__Problem description__
Every line below that contains "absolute" is to be copied.

:::::

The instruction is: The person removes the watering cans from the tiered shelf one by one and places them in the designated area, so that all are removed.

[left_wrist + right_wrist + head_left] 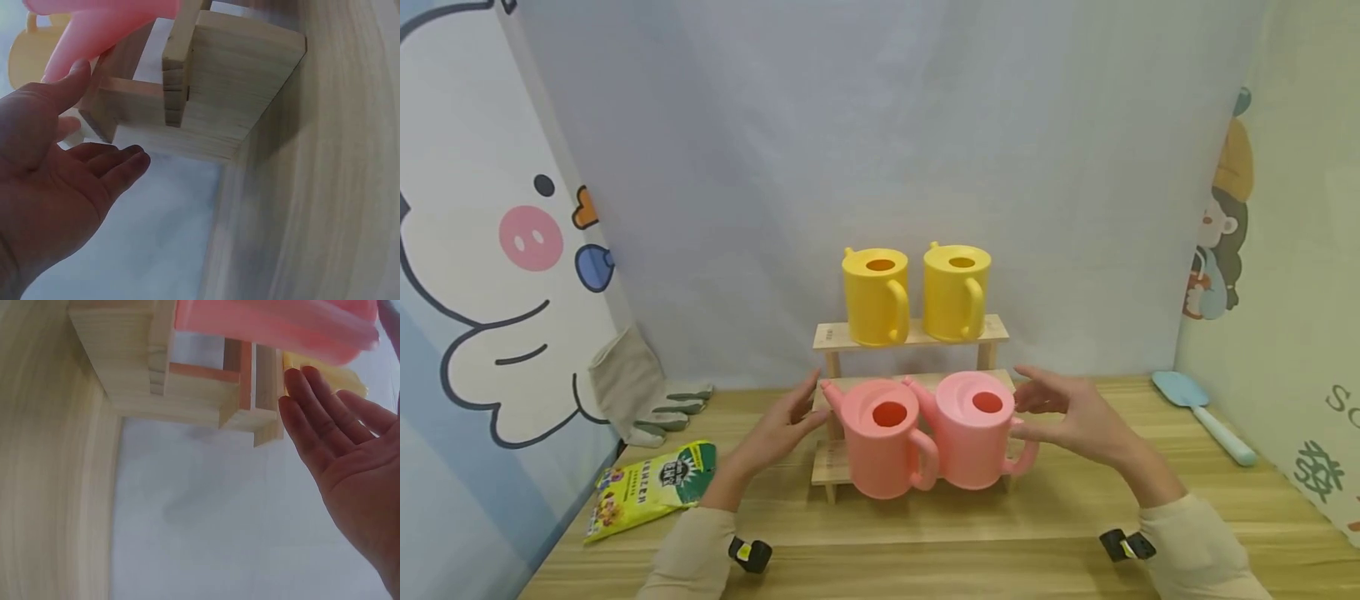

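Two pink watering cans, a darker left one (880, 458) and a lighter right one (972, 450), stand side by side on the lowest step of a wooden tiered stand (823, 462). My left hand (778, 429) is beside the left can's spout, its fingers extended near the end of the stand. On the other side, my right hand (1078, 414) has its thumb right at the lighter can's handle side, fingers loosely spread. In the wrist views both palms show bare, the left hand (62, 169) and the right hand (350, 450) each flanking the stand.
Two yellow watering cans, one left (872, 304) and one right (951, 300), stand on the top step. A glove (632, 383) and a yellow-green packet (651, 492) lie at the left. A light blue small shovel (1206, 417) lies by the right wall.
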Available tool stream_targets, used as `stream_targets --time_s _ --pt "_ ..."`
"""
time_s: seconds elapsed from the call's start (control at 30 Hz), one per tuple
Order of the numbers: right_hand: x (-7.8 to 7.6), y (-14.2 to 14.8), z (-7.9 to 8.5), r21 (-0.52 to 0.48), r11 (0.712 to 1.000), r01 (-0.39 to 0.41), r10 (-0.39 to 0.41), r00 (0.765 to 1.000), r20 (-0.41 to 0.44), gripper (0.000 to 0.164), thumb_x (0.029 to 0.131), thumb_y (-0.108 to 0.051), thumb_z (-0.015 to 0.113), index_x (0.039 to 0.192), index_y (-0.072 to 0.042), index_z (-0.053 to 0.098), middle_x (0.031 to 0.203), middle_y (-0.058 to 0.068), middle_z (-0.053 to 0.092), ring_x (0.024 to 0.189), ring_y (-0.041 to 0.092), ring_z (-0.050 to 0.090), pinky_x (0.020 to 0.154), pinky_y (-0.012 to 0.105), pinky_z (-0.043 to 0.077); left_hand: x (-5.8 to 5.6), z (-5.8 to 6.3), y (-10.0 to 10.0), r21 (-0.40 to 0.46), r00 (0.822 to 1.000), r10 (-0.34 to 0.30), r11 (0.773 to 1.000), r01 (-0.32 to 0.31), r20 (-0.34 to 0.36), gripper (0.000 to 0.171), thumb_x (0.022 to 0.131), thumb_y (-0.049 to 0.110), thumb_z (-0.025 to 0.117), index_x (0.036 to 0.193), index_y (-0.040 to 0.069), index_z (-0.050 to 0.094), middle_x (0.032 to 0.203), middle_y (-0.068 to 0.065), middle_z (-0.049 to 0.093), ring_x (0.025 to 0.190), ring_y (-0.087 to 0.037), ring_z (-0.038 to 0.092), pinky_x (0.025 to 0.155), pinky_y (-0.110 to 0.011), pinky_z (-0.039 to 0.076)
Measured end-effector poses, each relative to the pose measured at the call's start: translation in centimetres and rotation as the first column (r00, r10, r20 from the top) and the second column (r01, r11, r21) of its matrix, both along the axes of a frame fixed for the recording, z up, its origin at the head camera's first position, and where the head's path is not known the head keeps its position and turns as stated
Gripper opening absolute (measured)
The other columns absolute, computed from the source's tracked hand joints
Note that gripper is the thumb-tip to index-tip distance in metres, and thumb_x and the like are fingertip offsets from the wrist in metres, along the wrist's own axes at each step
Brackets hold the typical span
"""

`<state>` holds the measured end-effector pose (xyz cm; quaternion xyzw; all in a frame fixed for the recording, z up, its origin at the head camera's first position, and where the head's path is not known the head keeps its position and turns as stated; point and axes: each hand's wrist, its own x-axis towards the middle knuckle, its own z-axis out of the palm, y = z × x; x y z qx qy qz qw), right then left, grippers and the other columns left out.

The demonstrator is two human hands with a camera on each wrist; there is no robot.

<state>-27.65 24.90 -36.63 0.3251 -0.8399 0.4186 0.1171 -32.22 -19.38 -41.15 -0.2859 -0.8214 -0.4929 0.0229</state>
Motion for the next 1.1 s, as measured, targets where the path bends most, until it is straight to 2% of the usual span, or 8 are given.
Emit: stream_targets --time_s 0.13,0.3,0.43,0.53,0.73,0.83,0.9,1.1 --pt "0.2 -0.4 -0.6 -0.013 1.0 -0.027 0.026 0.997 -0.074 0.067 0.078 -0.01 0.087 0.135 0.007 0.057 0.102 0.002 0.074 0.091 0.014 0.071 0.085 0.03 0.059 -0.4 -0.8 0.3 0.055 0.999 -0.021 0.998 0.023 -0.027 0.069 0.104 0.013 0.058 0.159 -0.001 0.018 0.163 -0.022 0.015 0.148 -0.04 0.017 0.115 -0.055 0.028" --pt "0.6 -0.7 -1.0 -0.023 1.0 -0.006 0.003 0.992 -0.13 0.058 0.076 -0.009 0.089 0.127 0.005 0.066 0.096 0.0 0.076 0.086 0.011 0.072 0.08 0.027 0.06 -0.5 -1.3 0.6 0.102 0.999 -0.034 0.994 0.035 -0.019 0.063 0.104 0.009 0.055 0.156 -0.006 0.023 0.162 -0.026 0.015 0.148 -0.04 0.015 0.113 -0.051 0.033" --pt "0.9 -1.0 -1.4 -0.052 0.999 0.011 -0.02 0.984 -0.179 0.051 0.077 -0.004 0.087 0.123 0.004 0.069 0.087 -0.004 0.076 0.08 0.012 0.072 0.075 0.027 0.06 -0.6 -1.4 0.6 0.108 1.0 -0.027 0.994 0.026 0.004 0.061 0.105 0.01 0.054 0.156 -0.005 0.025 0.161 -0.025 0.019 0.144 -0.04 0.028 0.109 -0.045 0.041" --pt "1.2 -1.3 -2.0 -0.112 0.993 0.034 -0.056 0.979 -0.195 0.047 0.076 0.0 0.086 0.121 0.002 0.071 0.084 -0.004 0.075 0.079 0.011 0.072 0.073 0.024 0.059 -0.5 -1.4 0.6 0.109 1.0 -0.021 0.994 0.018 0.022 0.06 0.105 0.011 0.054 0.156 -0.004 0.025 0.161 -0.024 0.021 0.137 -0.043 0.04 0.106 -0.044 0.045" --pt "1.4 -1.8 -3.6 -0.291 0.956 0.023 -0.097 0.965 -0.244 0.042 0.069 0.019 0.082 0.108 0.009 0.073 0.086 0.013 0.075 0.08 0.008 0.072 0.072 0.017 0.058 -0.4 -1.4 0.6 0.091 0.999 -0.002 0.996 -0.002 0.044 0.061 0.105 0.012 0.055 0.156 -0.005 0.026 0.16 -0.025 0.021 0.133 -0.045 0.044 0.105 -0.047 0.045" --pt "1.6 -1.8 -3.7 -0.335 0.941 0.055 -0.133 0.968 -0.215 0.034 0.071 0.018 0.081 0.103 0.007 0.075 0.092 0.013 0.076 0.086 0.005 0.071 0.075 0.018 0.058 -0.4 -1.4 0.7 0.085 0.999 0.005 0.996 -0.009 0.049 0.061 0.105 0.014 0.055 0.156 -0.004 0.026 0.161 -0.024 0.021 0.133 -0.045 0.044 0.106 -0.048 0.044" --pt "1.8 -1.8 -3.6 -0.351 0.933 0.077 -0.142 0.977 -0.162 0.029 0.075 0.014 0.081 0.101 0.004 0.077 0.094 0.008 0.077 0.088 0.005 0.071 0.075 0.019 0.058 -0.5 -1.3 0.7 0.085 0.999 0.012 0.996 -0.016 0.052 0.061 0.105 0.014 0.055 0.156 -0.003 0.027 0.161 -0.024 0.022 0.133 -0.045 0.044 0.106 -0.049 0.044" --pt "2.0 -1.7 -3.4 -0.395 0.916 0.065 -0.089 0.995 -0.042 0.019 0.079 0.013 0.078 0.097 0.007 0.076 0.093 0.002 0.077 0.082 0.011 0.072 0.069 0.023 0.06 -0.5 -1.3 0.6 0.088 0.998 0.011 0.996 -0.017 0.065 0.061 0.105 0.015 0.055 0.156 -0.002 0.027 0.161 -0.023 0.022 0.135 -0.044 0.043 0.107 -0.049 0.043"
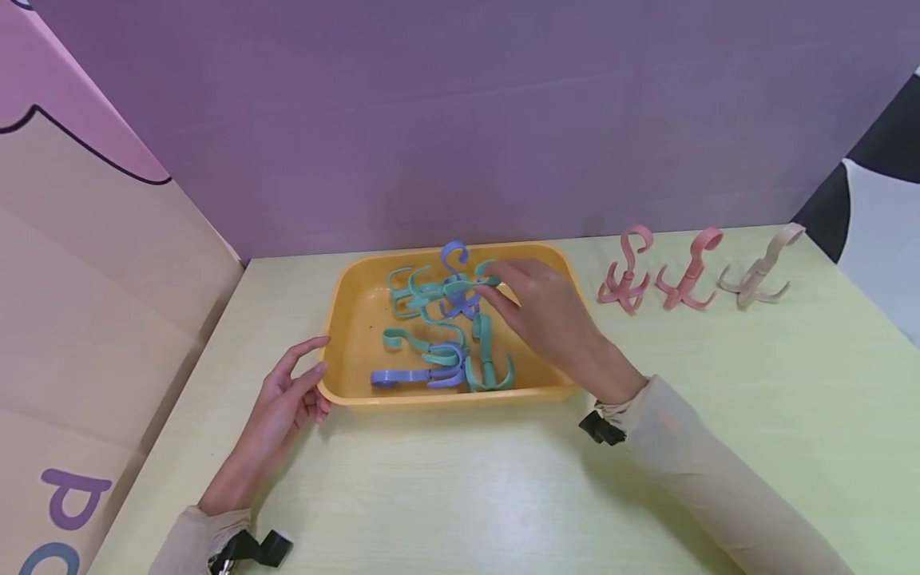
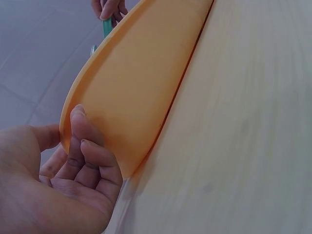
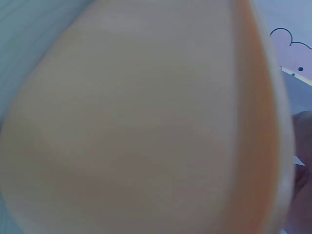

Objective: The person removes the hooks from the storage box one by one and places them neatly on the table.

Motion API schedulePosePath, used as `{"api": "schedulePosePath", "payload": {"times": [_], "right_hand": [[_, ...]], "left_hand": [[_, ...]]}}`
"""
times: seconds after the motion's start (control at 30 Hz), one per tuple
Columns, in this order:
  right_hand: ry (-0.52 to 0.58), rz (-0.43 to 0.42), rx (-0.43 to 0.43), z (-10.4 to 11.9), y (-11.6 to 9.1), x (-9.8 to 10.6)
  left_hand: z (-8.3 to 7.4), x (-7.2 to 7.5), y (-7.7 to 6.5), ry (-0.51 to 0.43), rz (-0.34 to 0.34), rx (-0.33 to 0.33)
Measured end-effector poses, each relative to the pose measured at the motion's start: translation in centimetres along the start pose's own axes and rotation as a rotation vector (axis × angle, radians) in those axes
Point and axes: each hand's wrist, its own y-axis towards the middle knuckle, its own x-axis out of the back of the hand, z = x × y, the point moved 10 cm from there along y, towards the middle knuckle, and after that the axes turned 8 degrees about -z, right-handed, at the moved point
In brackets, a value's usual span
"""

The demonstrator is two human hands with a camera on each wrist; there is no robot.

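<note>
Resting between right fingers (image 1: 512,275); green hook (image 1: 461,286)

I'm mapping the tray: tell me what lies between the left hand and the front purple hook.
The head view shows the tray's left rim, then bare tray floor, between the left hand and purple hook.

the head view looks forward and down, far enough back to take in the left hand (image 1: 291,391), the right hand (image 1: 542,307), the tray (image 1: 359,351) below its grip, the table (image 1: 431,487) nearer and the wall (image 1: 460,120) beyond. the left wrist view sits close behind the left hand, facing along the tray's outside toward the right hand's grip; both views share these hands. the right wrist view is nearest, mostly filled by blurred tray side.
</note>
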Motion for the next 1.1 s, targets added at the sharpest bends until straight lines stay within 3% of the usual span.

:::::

__Task result__
Gripper opening absolute (measured)
The other columns absolute, computed from the source's tracked hand joints

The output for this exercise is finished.